Proxy to mongo is a functionality that lets you grab a set of valid proxies from the Internet and store it to the desired MongoDB database. You can schedule this to update or insert a given set of proxies to your database of pool, i.e. put it on airflow or any task scheduler.

👉 How to use?

import the ProxyToMongo class
from greendeck_proxygrabber import ProxyService
service = ProxyToMongo( MONGO_URI = MONGO_URI,
                        pool_limit = 1000,
                        length_proxy = 200,
                        database_name='proxy_pool',
                        collection_name_http='http',
                        collection_name_https='https',
                        country_code='DE'
                        )

This creates a service object.

Args
  • pool_limit = Total number of proxies to keep in mongo/pass None if you don't want to update
  • length_proxy = Number of proxies to fetch at once
  • database_name = Mongo Database name to store proxies in
  • collection_name_http = Collection name to store http proxies in
  • collection_name_https = Collection name to store https proxies in
  • country_code = ISO code of one of regions supported

List of supported regions is:

  • Combined Regions: ALL
  • United States: US
  • Germany: DE
  • Great Britain: GB
  • France: FR
  • Czech Republic: CZ
  • Netherlands: NL
  • India: IN

Calling the ProxyToMongo grabber

service.get_quick_proxy()

Starting Grabber gives the following output:

MONGO_URI: mongodb://127.0.0.1:27017
Database: proxy_pool
Collection names: http, https
Press Ctrl+C once to stop...
Running Proxy Grabber...

This will run forever and will push/update proxies in mongodb after every {update_time} seconds.

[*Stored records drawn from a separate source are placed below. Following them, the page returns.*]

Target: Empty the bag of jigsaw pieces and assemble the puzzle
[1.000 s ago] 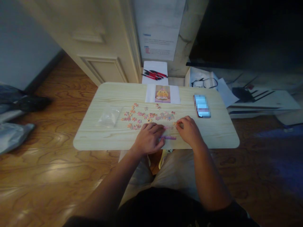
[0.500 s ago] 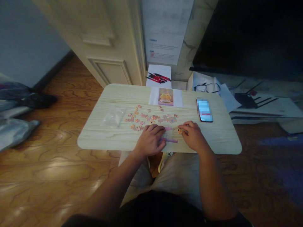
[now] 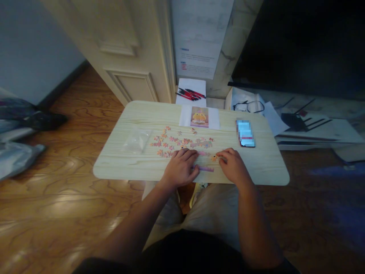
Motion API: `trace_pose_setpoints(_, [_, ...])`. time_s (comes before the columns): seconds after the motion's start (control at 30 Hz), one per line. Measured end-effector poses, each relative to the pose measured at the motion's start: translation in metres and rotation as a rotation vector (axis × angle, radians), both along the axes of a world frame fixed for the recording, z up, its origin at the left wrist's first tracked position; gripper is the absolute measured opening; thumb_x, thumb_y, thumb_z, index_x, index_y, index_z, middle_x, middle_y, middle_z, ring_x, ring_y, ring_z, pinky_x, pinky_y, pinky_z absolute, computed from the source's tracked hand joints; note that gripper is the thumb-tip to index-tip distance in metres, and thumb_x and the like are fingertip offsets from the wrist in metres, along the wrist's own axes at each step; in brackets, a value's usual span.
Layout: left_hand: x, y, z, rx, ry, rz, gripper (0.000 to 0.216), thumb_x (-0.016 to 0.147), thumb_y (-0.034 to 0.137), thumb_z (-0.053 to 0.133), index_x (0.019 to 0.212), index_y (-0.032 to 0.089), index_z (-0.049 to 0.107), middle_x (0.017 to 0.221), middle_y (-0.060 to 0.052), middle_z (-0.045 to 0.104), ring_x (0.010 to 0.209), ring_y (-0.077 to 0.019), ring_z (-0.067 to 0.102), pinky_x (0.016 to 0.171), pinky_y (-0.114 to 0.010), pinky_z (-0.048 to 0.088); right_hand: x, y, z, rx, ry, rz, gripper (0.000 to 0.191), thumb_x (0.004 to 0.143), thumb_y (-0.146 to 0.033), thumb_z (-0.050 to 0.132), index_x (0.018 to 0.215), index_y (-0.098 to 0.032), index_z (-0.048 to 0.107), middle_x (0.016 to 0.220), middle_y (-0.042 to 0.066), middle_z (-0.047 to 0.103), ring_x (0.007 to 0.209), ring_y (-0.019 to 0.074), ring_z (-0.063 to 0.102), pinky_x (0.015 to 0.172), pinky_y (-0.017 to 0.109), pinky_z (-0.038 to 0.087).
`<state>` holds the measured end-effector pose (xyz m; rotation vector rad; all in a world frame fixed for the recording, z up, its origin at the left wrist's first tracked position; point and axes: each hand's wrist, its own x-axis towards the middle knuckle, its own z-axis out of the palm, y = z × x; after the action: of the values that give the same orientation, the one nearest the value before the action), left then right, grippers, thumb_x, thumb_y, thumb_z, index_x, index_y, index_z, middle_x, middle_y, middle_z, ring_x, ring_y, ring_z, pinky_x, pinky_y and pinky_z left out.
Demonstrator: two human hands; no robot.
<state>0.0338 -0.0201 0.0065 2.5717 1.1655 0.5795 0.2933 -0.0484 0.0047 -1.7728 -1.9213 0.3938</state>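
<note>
My left hand (image 3: 181, 166) rests on the table with its fingers extended and lying low beside the puzzle pieces, its thumb near a joined purple puzzle strip (image 3: 205, 169). Beyond its fingertips lies a pink puzzle section (image 3: 203, 153). My right hand (image 3: 233, 166) has thumb and index finger at the right edge of an orange puzzle piece (image 3: 214, 158), which is at table level. Scattered loose puzzle pieces (image 3: 165, 145) spread over the table's middle, some partly hidden by my left hand. A reference picture (image 3: 200, 116) of an orange figure lies behind them.
The pale wooden table (image 3: 114, 167) also carries a clear plastic bag (image 3: 137, 141) at left and a phone (image 3: 245, 133) at right. Red and black pens (image 3: 191, 94) lie on white paper behind the table. Eyeglasses (image 3: 255, 106) sit at the back right.
The orange puzzle piece has moved slightly left and shows more of itself. My right fingertips are now at its right side. My left hand has hardly moved.
</note>
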Motion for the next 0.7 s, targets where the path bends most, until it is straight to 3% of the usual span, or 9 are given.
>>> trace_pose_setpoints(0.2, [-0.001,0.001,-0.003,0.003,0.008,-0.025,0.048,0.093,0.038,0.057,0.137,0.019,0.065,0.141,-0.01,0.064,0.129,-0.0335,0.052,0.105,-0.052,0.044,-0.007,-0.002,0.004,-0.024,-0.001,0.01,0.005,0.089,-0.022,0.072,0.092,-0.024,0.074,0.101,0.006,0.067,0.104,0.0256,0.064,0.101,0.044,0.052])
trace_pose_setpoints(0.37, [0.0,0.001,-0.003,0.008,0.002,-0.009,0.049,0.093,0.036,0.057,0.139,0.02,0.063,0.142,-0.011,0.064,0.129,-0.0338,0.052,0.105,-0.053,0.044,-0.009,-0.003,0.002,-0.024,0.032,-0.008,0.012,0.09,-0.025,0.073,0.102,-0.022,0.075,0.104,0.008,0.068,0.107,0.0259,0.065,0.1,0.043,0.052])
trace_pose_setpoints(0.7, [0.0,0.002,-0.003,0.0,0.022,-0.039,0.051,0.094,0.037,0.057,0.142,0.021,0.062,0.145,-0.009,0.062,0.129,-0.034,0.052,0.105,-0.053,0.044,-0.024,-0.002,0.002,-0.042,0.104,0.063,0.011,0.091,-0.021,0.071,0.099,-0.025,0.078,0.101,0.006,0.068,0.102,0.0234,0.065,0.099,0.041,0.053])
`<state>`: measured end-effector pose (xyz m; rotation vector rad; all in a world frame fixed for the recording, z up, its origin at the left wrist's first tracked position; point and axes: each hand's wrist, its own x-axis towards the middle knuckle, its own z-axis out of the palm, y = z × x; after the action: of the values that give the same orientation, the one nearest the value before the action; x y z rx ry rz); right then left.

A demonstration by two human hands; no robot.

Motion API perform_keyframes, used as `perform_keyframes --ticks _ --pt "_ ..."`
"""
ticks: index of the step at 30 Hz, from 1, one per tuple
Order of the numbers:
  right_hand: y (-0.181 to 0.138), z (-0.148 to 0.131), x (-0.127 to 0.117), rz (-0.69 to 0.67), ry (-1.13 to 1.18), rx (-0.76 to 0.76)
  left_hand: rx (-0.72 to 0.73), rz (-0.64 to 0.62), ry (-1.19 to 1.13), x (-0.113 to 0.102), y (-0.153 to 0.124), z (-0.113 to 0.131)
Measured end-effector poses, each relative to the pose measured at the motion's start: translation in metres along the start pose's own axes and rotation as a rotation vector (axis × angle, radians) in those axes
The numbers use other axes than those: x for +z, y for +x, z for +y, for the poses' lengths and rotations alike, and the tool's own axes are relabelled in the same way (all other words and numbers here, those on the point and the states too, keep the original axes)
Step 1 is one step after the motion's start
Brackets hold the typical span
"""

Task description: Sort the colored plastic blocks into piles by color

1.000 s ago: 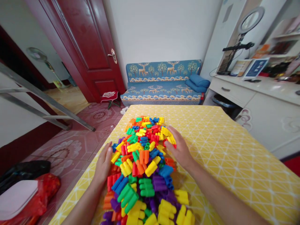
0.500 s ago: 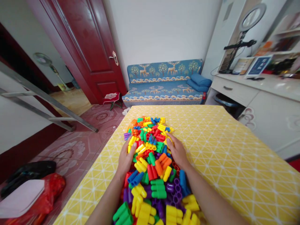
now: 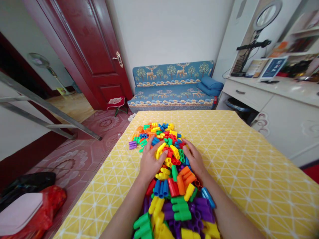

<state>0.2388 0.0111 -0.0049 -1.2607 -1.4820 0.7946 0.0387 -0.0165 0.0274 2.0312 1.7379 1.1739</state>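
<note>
A long heap of plastic building blocks point(image 3: 180, 208), shaped like joined tubes in red, yellow, green, blue, orange and purple, lies on the yellow patterned tablecloth point(image 3: 236, 159). On the heap's left flank rests my left hand point(image 3: 151, 161), fingers apart and touching blocks near a yellow block point(image 3: 160, 150). My right hand point(image 3: 196, 161) is against the right flank, its fingers spread beside a green block point(image 3: 182, 155). Blocks lie loose between the two palms, and neither hand is closed around one. Some fingertips are hidden among the pieces.
A purple block point(image 3: 132, 145) lies at the heap's left edge. Beyond the table is a blue patterned sofa point(image 3: 171, 88). A white cabinet point(image 3: 286, 122) stands on the right, a metal ladder point(image 3: 47, 114) on the left. A red bag point(image 3: 53, 205) is on the floor.
My left hand has moved right and inward, with blocks shifting along with it and the middle of the heap narrowing. My right hand has shifted slightly right. The view has turned a little.
</note>
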Motion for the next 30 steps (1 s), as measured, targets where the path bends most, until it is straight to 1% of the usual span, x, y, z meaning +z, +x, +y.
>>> perform_keyframes --ticks 2,5,7,9,11,12,14,15,16,17,18,19,20,21,22,23,24,25,27,30 --pt "0.002 0.003 -0.003 -0.003 0.068 -0.01 0.04 -0.025 0.05 0.002 0.002 0.013" --pt "0.006 0.01 -0.01 0.022 0.172 0.003 0.061 -0.098 0.11 0.006 0.005 0.032" --pt "0.007 0.013 -0.014 0.044 0.245 0.017 0.076 -0.159 0.132 0.007 0.006 0.046" --pt "0.008 0.013 -0.017 0.046 0.298 0.015 0.121 -0.243 0.123 0.006 0.006 0.063" --pt "0.008 0.013 -0.019 0.055 0.306 0.004 0.217 -0.347 0.046 -0.001 0.008 0.081" --pt "0.008 0.013 -0.02 0.077 0.293 -0.005 0.281 -0.387 -0.028 -0.007 0.011 0.089" --pt "0.009 0.016 -0.02 0.14 0.266 -0.017 0.388 -0.445 -0.228 -0.024 0.02 0.094" --pt "0.01 0.018 -0.019 0.168 0.261 -0.012 0.404 -0.438 -0.328 -0.032 0.027 0.089" --pt "0.011 0.021 -0.019 0.194 0.26 -0.002 0.365 -0.404 -0.387 -0.041 0.035 0.079" --pt "0.012 0.024 -0.018 0.212 0.266 0.013 0.273 -0.305 -0.42 -0.049 0.044 0.062" --pt "0.013 0.027 -0.017 0.224 0.274 0.03 0.165 -0.156 -0.44 -0.055 0.053 0.04" --pt "0.014 0.03 -0.016 0.231 0.279 0.045 0.064 0.025 -0.432 -0.059 0.061 0.014" --pt "0.015 0.032 -0.016 0.231 0.275 0.052 -0.035 0.179 -0.383 -0.06 0.067 -0.014" --pt "0.017 0.034 -0.015 0.225 0.261 0.052 -0.133 0.265 -0.293 -0.06 0.071 -0.042" --pt "0.018 0.035 -0.015 0.21 0.237 0.047 -0.236 0.287 -0.196 -0.057 0.073 -0.068" --pt "0.019 0.035 -0.015 0.19 0.207 0.041 -0.33 0.282 -0.127 -0.053 0.073 -0.09" --pt "0.02 0.035 -0.014 0.168 0.176 0.036 -0.391 0.229 -0.078 -0.047 0.071 -0.107" --pt "0.021 0.035 -0.014 0.143 0.148 0.033 -0.416 0.159 -0.032 -0.041 0.068 -0.118" --pt "0.023 0.033 -0.013 0.09 0.108 0.04 -0.376 0.056 0.011 -0.027 0.061 -0.125" --pt "0.024 0.032 -0.012 0.023 0.085 0.047 -0.317 -0.028 0.015 -0.01 0.053 -0.11"
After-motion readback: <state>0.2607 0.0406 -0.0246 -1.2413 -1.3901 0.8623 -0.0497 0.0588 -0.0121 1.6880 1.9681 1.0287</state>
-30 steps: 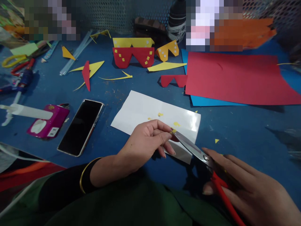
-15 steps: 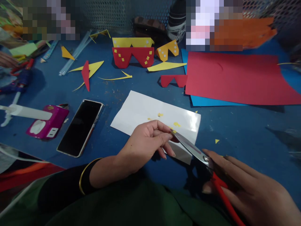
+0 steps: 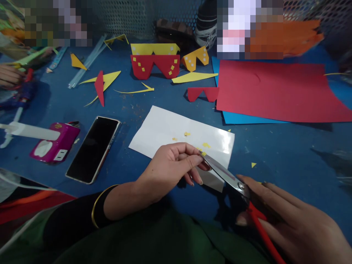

👉 How to use Proxy Grabber Class?

import ProxyGrabber class
from greendeck_proxygrabber import ProxyGrabber
initialize ProxyGrabber object
grabber = ProxyGrabber(len_proxy_list, country_code, timeout)

Here default values of some arguments are,

len_proxy_list = 10
country_code = 'ALL'
timeout = 2

Currently the program only supports proxies of combined regions

Getting checked, running proxies

The grab_proxy grab_proxy() function helps to fetch the proxies.

grabber.grab_proxy()

This returns a dictionary of the following structure:

{
    'https': [< list of https proxies >],
    'http': [< list of http proxies >],
    'region': 'ALL' # default for now
}
Getting an unchecked list of proxies

The grab_proxy proxy_scraper() method of ScrapeProxy helps to fetch the proxies. This returns a list of 200 proxies of both type http and https.

from greendeck_proxygrabber import ScrapeProxy
proxies_http, proxies_https = ScrapeProxy.proxy_scraper()

This returns list of proxies of type http proxies followed by https proxies.

http_proxies = [< list of http proxies >]
https_proxies = [< list of https proxies >]
Filtering invalid proxies from a list of proxies

The proxy_checker_https and proxy_checker_http methods from ProxyChecker class helps to validate the proxies.

Given a list of proxies, it checks each of them to be valid or not, and returns a list of valid proxies from the proxies feeded to it.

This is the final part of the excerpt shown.